A negative candidate experience can be costly because job-seekers are prone to share how they feel about their experience with others. CareerArc’s 2016 State of the Candidate Experience survey found that nearly 60 percent of its 826 respondents said they had had a poor candidate experience, and 72 percent had shared that experience online or with someone directly.
So, what makes these bad candidate experiences so common? A staggering majority of the CareerArc survey respondents noted a lack of human-ness — 85 percent of job-seekers doubted that a human being had even reviewed their application.
Companies need to focus on adding a human element to their candidate experience. Obviously, they don’t have the time and energy to read every application, but it’s possible to be more involved and engaged with candidates.
This is how to make the candidate experience more human and less impersonal:
Try to step into the shoes of job-seekers. What do they do after seeing a job listing? They research. The 2016 LinkedIn 2016 Global Talent Trends survey found that 59 percent of candidates surveyed said they had looked up the company’s website after they heard about a job opening.
Focus on providing these people the information they want.
Brand the company career page with the logo, and provide job-hunters insights into what the company stands for. Define its core values, mission and vision, but more importantly, shed some light on your workplace’s human side.
LinkedIn’s survey also found that the biggest roadblock for candidates is not knowing what it’s like to work at the organization. Use employer branding to showcase the people of your company: Post photos of the workplace, share employee testimonials and post an engaging bio for each employee that defines his or her role and lists interests and hobbies.
When showing job-seekers the human side of your office, add a call to action on the career site that encourages them to join the team. Provide an email to directly contact a hiring manager or HR associate so they can contact someone if they need help or want to speak with a person directly about the application process.
The LinkedIn survey also found that one of the biggest roadblocks candidates experience is not hearing back from companies after they apply, along with unclear communication. Simply put, people want to know what they need to do after applying and what the time line looks like for the recruiting process.
Automating everything can remove the human-ness from the hiring process, so it’s important to personalize the messaging for each candidate. Create email templates and other messaging tools in order to be consistent with everyone who is contacted. But also customize by directing the messages to each candidate by name.
What do candidates want? They want to be assured that their resume hasn’t fallen into the black hole of a company’s applicant-tracking system. Directly contact them to confirm that their applications have been received and will be reviewed. Provide a time line so they’ll know when to expect to hear from HR. Don’t leave them guessing.
Video interviews benefit both HR and the job candidate. Hiring professionals love the flexibility and on-demand nature of recorded candidate responses. More importantly, video empowers a candidate to represent himself or herself in an authentic manner.
It’s up to HR to find a video-interview platform that is user-friendly and customizable. These staffers can then brand the company’s video offering and provide key information like the organization’s history and the prospective role’s contribution to the large-scale vision.

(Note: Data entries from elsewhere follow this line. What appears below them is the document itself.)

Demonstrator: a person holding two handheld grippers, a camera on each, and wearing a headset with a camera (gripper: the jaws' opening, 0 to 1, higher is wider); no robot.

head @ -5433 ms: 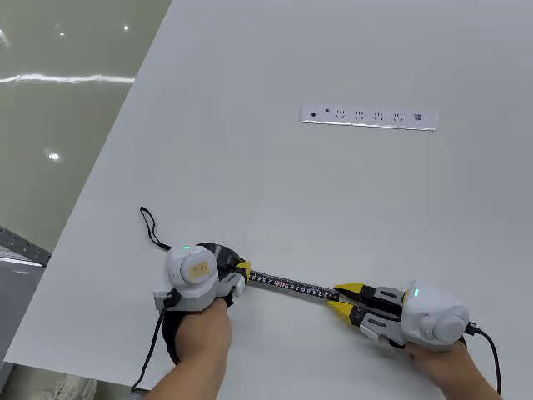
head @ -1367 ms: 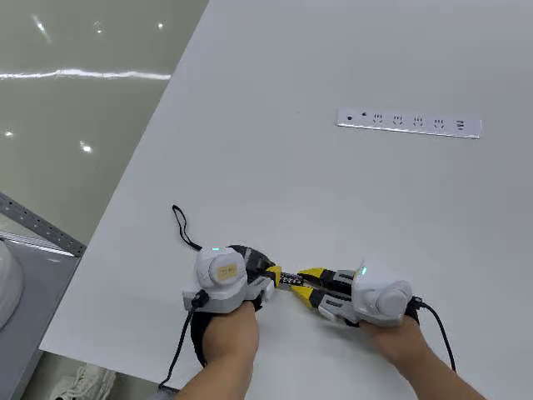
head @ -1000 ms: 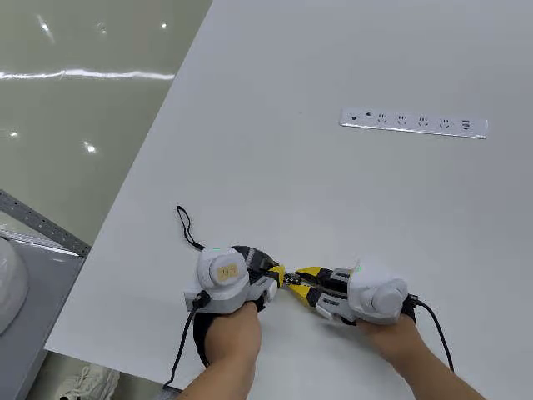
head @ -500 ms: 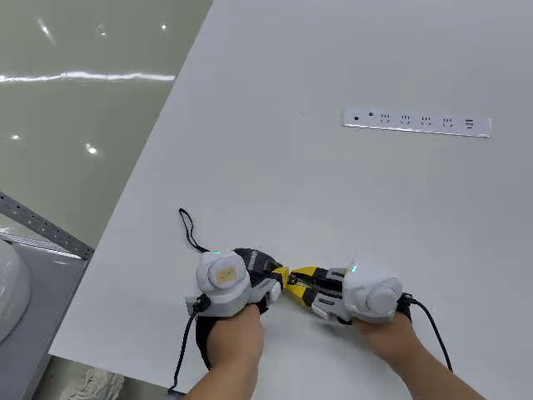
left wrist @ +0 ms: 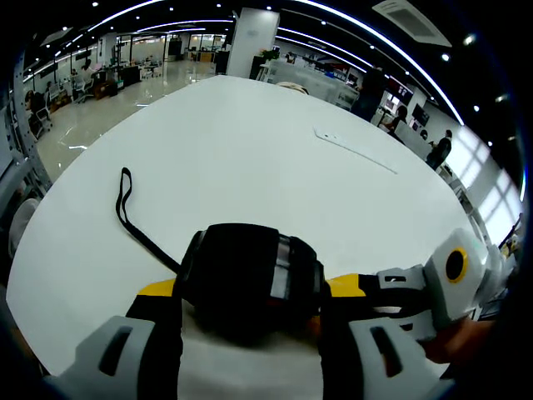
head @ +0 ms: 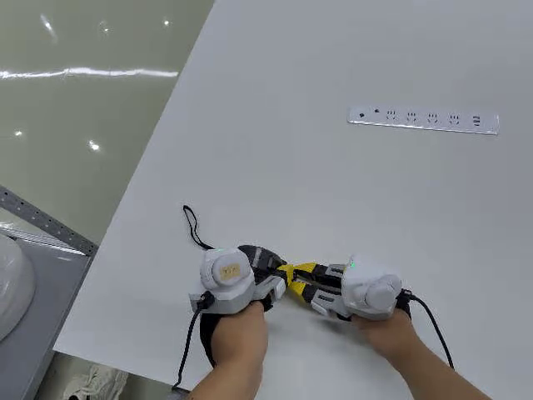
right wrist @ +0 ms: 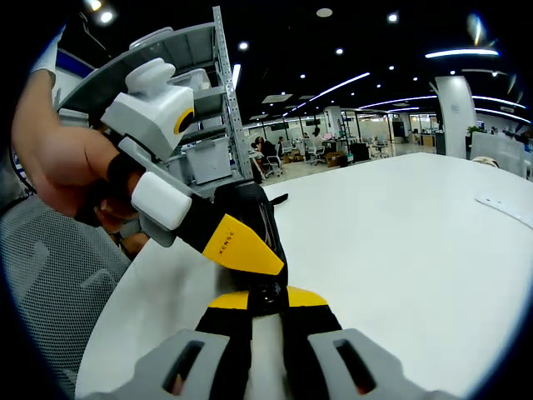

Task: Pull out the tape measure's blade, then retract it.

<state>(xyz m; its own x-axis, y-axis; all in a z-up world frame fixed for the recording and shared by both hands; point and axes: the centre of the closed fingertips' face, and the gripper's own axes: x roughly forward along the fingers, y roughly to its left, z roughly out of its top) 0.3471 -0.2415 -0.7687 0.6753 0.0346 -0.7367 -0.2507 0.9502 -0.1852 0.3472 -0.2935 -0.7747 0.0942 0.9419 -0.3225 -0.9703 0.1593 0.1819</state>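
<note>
retraction looks nearly done: your left gripper [left wrist: 251, 292] fingers clamp the tape measure [head: 254, 259], right gripper [right wrist: 266, 297] fingers pinch the blade tip [right wrist: 266, 289] at its mouth; release it gently next.

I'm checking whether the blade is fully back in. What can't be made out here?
How much blade is out: right gripper view, shut jaws of the right gripper cover it.
The tape measure's mouth: left gripper view, turned out of sight.
The power strip's switch: head view, too small.
</note>
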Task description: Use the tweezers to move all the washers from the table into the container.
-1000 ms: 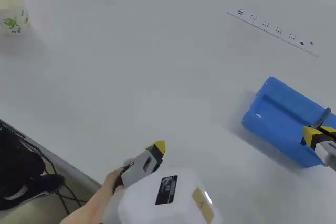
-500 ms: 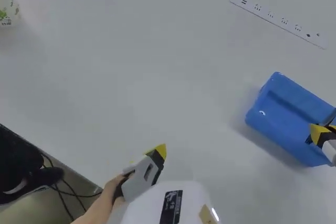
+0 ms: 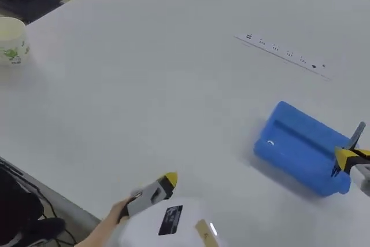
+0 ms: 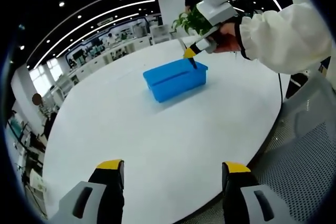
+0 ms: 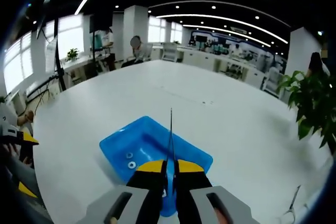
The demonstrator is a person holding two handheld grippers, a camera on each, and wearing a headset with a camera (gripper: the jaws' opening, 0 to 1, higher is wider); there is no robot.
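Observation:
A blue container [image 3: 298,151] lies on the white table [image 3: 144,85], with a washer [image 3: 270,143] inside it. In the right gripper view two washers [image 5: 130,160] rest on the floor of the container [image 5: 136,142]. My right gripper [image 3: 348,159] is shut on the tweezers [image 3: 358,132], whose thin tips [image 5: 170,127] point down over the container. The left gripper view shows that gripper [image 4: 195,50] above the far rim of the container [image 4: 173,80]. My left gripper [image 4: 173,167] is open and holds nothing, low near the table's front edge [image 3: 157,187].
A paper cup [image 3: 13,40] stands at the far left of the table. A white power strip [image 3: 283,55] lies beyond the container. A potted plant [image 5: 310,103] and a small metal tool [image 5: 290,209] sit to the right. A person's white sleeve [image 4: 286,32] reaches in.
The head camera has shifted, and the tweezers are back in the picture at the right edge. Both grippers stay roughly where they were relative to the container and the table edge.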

Make sure the introductory video also accurately matches the culture. For example, if the workplace is casual, show that in the recording. The people on film should be wearing what they normally wear and speaking in the same conversational tone they use every day.
Companies that set job-seekers up for success are bound to attract top talent. Candidates appreciate the human side of the hiring process. They feel more comfortable answering authentically and show their personality more than if employers don’t adequately inform them about the process, leaving them to fend for themselves.

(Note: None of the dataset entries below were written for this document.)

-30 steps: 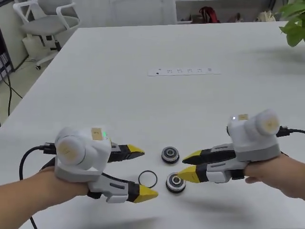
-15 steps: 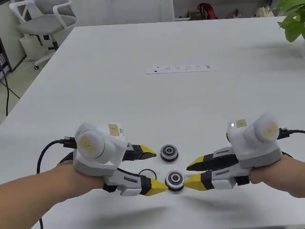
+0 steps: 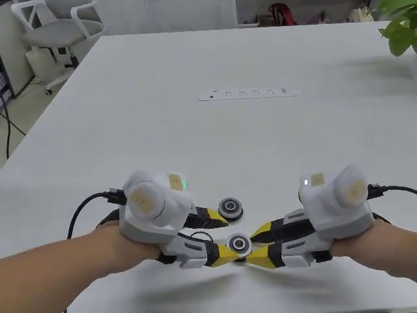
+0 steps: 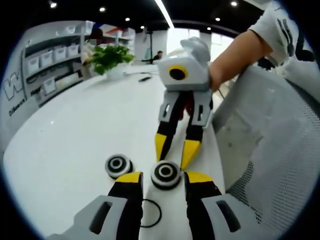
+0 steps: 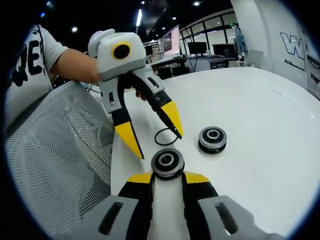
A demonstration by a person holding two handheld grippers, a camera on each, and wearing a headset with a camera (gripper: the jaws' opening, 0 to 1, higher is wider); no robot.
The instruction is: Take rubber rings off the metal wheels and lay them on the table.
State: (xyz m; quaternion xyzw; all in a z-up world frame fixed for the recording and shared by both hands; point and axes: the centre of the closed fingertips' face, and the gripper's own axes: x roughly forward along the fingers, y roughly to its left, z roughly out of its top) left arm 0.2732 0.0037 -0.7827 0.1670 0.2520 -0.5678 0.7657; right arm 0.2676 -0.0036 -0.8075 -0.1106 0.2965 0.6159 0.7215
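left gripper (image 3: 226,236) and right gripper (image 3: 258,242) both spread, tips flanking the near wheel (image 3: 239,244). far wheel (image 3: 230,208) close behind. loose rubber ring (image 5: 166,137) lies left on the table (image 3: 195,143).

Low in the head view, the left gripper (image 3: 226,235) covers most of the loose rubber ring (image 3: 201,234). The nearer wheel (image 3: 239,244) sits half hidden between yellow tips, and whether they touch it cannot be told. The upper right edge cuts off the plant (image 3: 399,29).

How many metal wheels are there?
2. The near wheel lies between the left gripper and right gripper tips; the far wheel sits just beyond. None seems hidden.
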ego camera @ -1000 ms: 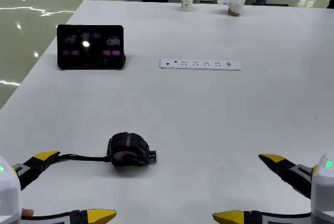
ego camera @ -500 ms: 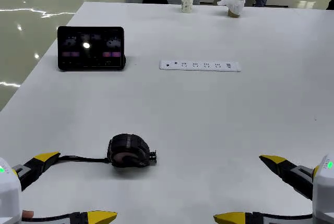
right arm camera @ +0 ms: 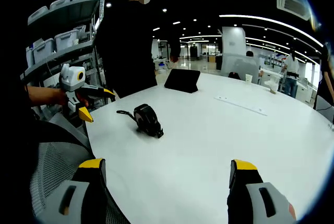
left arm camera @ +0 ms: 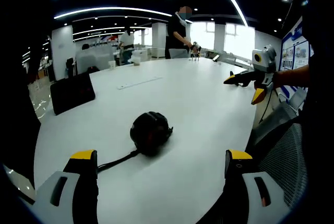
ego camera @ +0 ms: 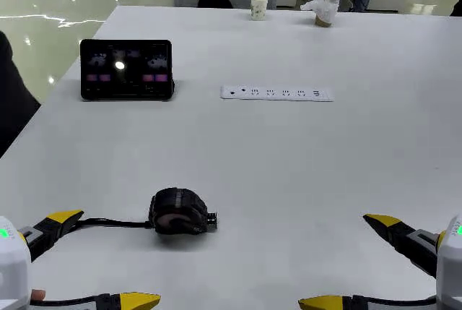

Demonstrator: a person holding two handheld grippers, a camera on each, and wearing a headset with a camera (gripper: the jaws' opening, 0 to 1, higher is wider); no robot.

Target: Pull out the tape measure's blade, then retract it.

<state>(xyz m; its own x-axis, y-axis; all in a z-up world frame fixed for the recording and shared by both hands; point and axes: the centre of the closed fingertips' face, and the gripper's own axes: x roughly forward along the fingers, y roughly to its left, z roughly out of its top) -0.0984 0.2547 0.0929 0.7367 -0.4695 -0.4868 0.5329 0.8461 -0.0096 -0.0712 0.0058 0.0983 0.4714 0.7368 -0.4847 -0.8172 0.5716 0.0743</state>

Plus, a video recording gives the company a face and name the candidate can engage with — even if this person is shown only in a recording.
After the introductory portion of the video, dive into the screening questions. Job-seekers are more engaged and feel more connected to the human element when they go into a video interview, especially if the company gives them direction on how to record their responses and how those responses will be used.
Give interviewees some tips on how they can succeed. Tell them to answer thoroughly in a concise manner. Encourage professionalism and give clear directions on how they should set up their own cameras — with a simple background and no extra noise. Direct them to links for the company website so they can clearly explain how they will add value.
Always communicate with job-seekers, no matter the result of their application or interview. CareerArc’s 2016 survey found that 60 percent of candidates say better communication throughout and after the applicant process would make the most positive impact.
It’s best to personally reach out to candidates when a decision is made. The experience can feel detached when job-seekers are left in the dark. When they are contacted with an automated email or phone call recording, the process can feel robotic and impersonal.
Let candidates know immediately when they are eliminated or rejected, and when it comes time to offer the position, make a phone call. It’s the start of a long relationship, so personalize it and show them the human side of the company.